Mas não foram somente os agentes públicos que passaram por processos de capacitação na primeira fase do Pólo Jequitinhonha. Trabalhadores vinculados a associações comunitárias e sindicatos foram beneficiados por treinamentos diversos, como o curso de designer de móveis oferecido aos integrantes da Associação da Indústria Moveleira de Eucalipto de Turmalina. “É preciso recorrer às riquezas culturais do Vale para qualificar os trabalhadores. Assim, eles poderão refletir os traços da identidade local no design dos produtos”, avalia Roberto Nascimento.

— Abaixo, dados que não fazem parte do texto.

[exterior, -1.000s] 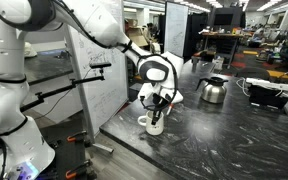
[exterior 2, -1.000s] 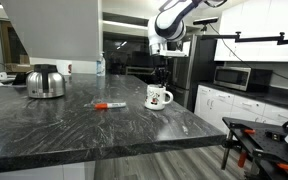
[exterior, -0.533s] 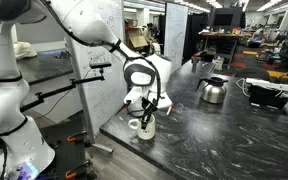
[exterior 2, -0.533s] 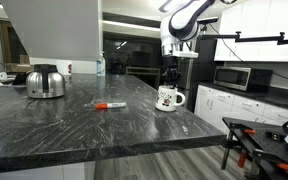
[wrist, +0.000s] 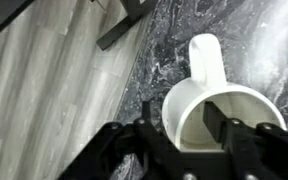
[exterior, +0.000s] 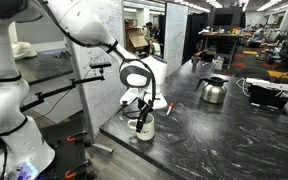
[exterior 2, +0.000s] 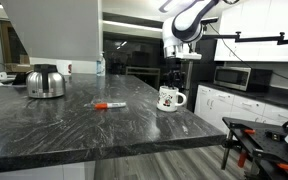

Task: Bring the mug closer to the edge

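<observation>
The white mug [exterior: 142,127] [exterior 2: 170,98] stands upright on the dark marbled countertop, close to its edge [exterior: 117,138] [exterior 2: 210,112]. In the wrist view the mug [wrist: 205,62] fills the lower right, handle pointing up, and the edge [wrist: 134,82] runs diagonally beside the wooden floor. My gripper [wrist: 182,110] [exterior: 141,114] [exterior 2: 171,80] hangs straight over the mug and is open. One finger is inside the cup and the other outside its wall, with a small gap showing on each side of the wall.
A silver kettle [exterior: 213,90] [exterior 2: 46,82] stands farther back on the counter. A red marker [exterior 2: 109,105] lies between kettle and mug. A dark appliance [exterior: 267,94] sits at the far end. Beyond the edge is open floor, with a tripod [exterior: 84,140].
The gripper carried the mug across the counter toward the edge. Its jaws have since parted from the mug's wall. The mug now stands still on the counter.
</observation>
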You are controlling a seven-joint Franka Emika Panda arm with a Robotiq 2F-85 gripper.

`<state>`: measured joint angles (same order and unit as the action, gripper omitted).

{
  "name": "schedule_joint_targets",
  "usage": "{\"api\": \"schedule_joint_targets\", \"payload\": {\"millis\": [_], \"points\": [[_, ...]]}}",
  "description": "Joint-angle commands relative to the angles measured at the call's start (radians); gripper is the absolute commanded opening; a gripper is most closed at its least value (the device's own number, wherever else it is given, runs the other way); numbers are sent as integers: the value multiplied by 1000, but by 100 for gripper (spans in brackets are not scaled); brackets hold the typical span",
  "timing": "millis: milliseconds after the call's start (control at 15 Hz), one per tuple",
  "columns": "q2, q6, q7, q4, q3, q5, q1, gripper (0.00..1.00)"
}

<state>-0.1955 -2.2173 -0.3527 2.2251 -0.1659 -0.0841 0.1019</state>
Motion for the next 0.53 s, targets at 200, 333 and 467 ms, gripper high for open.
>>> {"api": "schedule_joint_targets", "payload": {"millis": [200, 333, 467], "points": [[129, -28, -60, 79, 5, 21, -10, 100], [186, 4, -51, 98, 12, 25, -9, 100], [253, -9, -57, 129, 28, 38, -12, 100]]}}
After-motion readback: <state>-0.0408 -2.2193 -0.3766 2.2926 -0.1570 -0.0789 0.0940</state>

Outro estudo em andamento prevê a elaboração de projeto de captação de recursos para criação de sistemas de armazenagem e beneficiamento do abacaxi, produzido em larga escala na região, com qualidade, inclusive, para exportação. Por falta de condições de estocagem, no entanto, a fruta não é acessível nem mesmo às populações locais. O abacaxi plantado no Vale cumpre um ciclo vicioso. “O Vale planta o abacaxi, vende a produção para a Ceasa e, depois, o compra de volta para o consumo interno”, conta Nascimento.

O artesanato do Jequitinhonha, famoso mundialmente, também enfrenta problemas parecidos. As peças utilizam matéria-prima abundante na região, o barro vermelho, mas a venda dos produtos pouco contribui para a melhoria da qualidade de vida das populações locais, lembra o professor. “Falta aos artesãos uma central de exposição e comercialização em rede, o que os obriga a negociar separadamente e a praticar preços muito baixos”.